- ABOUT THIS TASK
The data should be written out in full, exactly as it stands, and the pictures dropped.

- SUPPLIED DATA
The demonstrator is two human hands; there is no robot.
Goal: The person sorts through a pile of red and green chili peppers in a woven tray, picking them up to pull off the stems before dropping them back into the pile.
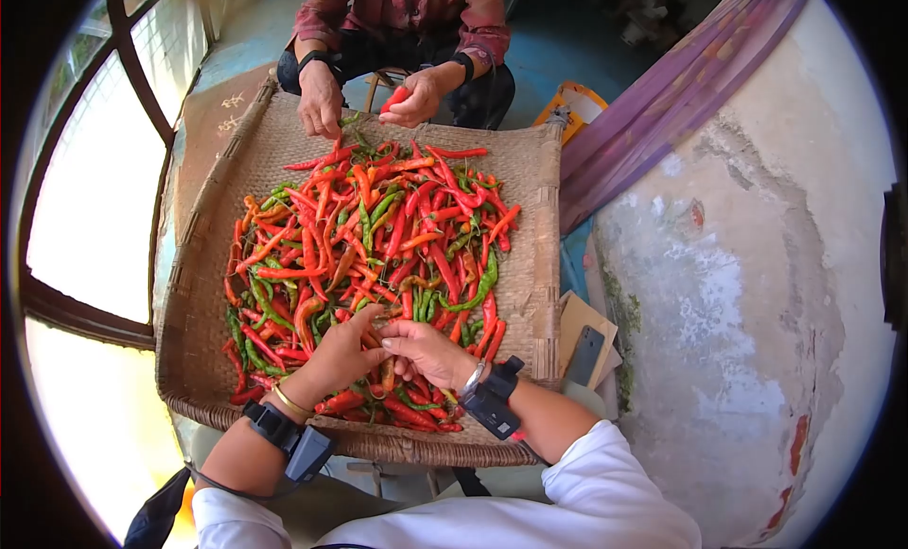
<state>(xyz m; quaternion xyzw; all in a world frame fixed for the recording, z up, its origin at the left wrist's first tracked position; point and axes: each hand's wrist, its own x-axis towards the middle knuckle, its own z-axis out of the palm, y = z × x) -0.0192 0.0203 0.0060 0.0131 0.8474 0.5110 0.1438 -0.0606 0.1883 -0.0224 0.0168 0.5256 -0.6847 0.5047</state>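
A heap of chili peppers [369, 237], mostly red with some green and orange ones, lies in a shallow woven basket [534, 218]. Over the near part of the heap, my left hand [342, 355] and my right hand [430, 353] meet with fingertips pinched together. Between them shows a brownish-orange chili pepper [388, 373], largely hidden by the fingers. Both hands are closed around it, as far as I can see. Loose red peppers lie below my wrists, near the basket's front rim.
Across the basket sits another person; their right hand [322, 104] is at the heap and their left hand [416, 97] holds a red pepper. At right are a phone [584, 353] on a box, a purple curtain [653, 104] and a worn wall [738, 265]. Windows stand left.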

- TASK ANSWER
The demonstrator is two human hands; there is no robot.
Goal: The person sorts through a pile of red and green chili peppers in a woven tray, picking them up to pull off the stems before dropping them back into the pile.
<state>(xyz m; quaternion xyzw; all in a world frame fixed for the recording, z up, its origin at the left wrist's first tracked position; point and axes: each hand's wrist, its own x-axis towards the middle knuckle, its own z-axis out of the palm, y = z × x) -0.0192 0.0203 0.0060 0.0131 0.8474 0.5110 0.1438 -0.0606 0.1883 -0.0224 0.0168 0.5256 -0.6847 0.5047</state>
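A heap of chili peppers [369, 237], mostly red with some green and orange ones, lies in a shallow woven basket [534, 218]. Over the near part of the heap, my left hand [342, 355] and my right hand [430, 353] meet with fingertips pinched together. Between them shows a brownish-orange chili pepper [388, 373], largely hidden by the fingers. Both hands are closed around it, as far as I can see. Loose red peppers lie below my wrists, near the basket's front rim.
Across the basket sits another person; their right hand [322, 104] is at the heap and their left hand [416, 97] holds a red pepper. At right are a phone [584, 353] on a box, a purple curtain [653, 104] and a worn wall [738, 265]. Windows stand left.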

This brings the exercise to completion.